Dott. D’ARRIGO Cosimo – Consigliere

ha pronunciato la seguente:

ORDINANZA
sul ricorso 14544/2014 proposto da:
(OMISSIS), elettivamente domiciliata in (OMISSIS), presso lo studio dell’avvocato (OMISSIS), rappresentata e difesa dall’avvocato (OMISSIS) giusta procura a margine del ricorso;
– ricorrente –
contro
MINISTERO ISTRUZIONE UNIVERSITA’ RICERCA, (OMISSIS);
– intimato –
avverso la sentenza n. 371/2013 della CORTE D’APPELLO di BARI, depositata il 06/05/2013;
udita la relazione della causa svolta nella camera di consiglio del 25/10/2017 dal Consigliere Dott.

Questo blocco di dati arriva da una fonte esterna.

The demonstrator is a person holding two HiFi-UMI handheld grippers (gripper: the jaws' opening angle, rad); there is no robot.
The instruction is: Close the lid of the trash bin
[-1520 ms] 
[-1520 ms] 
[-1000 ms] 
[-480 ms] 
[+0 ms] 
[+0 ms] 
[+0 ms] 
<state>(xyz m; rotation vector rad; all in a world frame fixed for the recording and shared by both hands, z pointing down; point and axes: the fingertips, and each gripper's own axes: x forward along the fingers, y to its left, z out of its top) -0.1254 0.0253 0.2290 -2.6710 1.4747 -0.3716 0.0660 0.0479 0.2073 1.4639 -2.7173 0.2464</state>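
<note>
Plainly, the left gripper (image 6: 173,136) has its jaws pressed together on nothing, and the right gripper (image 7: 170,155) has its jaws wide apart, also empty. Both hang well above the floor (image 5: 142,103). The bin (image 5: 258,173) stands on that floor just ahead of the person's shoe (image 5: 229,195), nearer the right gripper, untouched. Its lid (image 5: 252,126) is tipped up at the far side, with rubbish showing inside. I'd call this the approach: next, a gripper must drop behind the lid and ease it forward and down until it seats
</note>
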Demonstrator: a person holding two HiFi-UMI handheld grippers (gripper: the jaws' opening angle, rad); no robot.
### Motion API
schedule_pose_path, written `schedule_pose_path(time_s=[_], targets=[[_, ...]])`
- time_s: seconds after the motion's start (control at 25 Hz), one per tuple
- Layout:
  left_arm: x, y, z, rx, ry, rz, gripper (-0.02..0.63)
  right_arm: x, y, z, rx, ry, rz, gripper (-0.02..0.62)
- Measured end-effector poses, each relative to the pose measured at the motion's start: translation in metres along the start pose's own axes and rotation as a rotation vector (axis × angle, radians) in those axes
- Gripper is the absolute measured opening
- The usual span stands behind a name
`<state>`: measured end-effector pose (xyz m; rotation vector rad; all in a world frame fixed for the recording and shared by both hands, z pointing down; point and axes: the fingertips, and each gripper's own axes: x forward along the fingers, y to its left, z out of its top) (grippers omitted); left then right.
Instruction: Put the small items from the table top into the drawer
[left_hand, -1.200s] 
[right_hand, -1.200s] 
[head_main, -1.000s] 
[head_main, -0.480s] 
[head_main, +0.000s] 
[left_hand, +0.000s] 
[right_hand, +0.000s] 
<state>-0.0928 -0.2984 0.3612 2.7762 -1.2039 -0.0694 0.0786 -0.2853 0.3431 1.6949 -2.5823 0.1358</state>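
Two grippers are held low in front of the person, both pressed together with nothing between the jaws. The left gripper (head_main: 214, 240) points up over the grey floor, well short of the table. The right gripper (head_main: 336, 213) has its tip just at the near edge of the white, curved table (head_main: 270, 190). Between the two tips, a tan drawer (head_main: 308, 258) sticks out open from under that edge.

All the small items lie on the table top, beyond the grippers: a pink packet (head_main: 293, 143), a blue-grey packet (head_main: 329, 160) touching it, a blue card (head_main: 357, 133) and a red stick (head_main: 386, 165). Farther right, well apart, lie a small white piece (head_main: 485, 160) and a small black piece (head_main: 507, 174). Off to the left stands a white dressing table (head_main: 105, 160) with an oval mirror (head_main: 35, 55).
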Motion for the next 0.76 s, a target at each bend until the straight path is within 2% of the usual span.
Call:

CHIARA GRAZIOSI.
FATTI DI CAUSA
1. Con atto di citazione notificato il 6 dicembre 1989 (OMISSIS) conveniva davanti al Tribunale di Bari il MIUR, l’Istituto Statale d’Arte di (OMISSIS) e (OMISSIS) per attenerne il risarcimento del danni a lei derivati da una caduta in cui era intercorsa il 24 febbraio 1988 per accalcamento e spinte da parte dei compagni di scuola mentre stava uscendo dalla palestra del suddetto Istituto che frequentava, fatto avvenuto dopo la lezione di Educazione Fisica tenuta dalla professoressa (OMISSIS); si costituivano resistendo il MIUR e l’ (OMISSIS).
Con sentenza del 21 agosto 2010 il Tribunale accoglieva la domanda nei confronti del MIUR che condannava quindi al risarcimento del danno nella misura di Euro 7763,16 -, respingendola nei confronti degli altri due convenuti.
Avendo proposto appello principale la (OMISSIS) e appello incidentale il MIUR, la Corte d’appello di Bari, con sentenza del 6 maggio 2013, accoglieva l’appello incidentale – assorbendo cosi’ quello principale -, negando che l’appellante fosse responsabile ex articolo 2048, secondo comma, c.c., e ritenendo che invece la responsabilita’ gravasse sulla (OMISSIS) e sui suoi compagni di classe, tutti i maggiorenni, sul presupposto che l’articolo 2048 c.c., comma 2, riguardi soltanto i fatti illeciti commessi da minorenni.
2. Ha presentato ricorso contro il MIUR – che non si difende – la (OMISSIS) sulla base di quattro motivi.
Il primo motivo denuncia, ex articolo 360, comma 1, n. 3, violazione e falsa applicazione dell’articolo 2048 c.c., comma 2, in relazione al fatto concreto, nonche’ mancata applicazione del Regio Decreto 30 aprile 1924, n. 965, articolo 39 e ss., e L. n. 312 del 1980, articolo 61, in combinato disposto con l’articolo 2048 c.c., comma 2.
Osserva la ricorrente che l’evento avvenne durante l’orario scolastico, e per due fattori attribuibili alla condotta omissiva della professoressa (OMISSIS): l’essere stati lasciati dei tappetini sul pavimento della palestra – in uno di questi sarebbe poi inciampata la ricorrente – e la condotta di accalcamento e spinte nell’uscire propria degli alunni. L’insegnante quindi non avrebbe adottato gli indispensabili provvedimenti organizzativi.